Core Concepts¶

1. Understanding Uncertainty in Machine Learning¶

This section explains what uncertainty means in machine learning, why it naturally arises in real-world problems, and why handling it correctly is essential for building trustworthy models. Probly provides tools to work with uncertainty in a structured and unified way.

Mini gallery (quick links)¶

Short, focused examples for the concepts in this section:

Epistemic vs Aleatoric Uncertainty.

Selective Prediction.

Uncertainty Quantification.

1.1 What Is Uncertainty?¶

In standard machine learning pipelines a model outputs a single prediction a class label, a probability, or a regression value. However this number does not tell us how confident the model actually is.

In machine learning, uncertainty refers to the degree of confidence a model has in its outputs. There are two fundamental types [HW21]:

Epistemic Uncertainty

Uncertainty caused by lack of knowledge or insufficient training data. The model may never have seen anything similar before, for example a rare medical anomaly or an unusual object in autonomous driving. This uncertainty can be reduced with more or better data.

Aleatoric Uncertainty

Uncertainty caused by noise in the data itself. Labels may be ambiguous, sensors may be unreliable, or images may be blurry. This uncertainty cannot be eliminated simply by collecting more data.

Most classical ML models such as neural networks or random forests ignore both forms of uncertainty and return only a single output, often leading to overconfident predictions.

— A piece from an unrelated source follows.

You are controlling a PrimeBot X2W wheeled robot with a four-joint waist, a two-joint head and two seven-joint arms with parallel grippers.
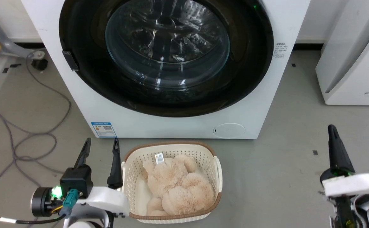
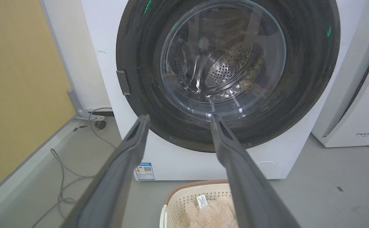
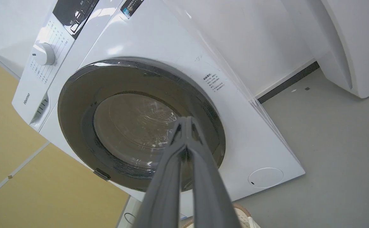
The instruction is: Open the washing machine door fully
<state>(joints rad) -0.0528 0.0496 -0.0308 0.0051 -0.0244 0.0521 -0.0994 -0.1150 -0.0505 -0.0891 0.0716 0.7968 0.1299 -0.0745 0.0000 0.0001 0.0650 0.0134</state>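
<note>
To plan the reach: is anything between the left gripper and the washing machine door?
Nothing visible. The left gripper, jaws open, faces the washing machine door across open space; the basket sits to its right.

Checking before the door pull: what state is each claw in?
Left claw: open, holding nothing.
Right claw: closed, holding nothing.

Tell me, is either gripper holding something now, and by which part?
Nothing is held. The left gripper stands open and the right gripper is shut on nothing; both are away from the closed washing machine door.
</note>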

probly addresses this by offering unified tools to represent and quantify both epistemic and aleatoric uncertainty across different methods.

1.2 Sources of Uncertainty¶

Uncertainty appears naturally throughout the ML pipeline. Common sources include:

Limited or Biased Training Data

Small, imbalanced, or unrepresentative datasets cause poor generalization. When the model encounters unfamiliar examples, predictions become unreliable.

Out of Distribution Inputs

Inputs that differ significantly from the training data, such as new environments, novel objects, or corrupted images. Models often give confident but wrong predictions for such samples.

Label Noise and Ambiguity

Human annotators may disagree or produce inconsistent labels. Some domains, for example medicine or law, inherently contain subjective judgments.

Model Architecture Limitations

Certain architectures cannot express uncertainty well. A deterministic network without any probabilistic layers, for example, will always output a single best guess regardless of how unsure it is.

probly provides mechanisms to model all these uncertainty sources explicitly instead of ignoring them, aligning with the common epistemic/aleatoric framing [HW21].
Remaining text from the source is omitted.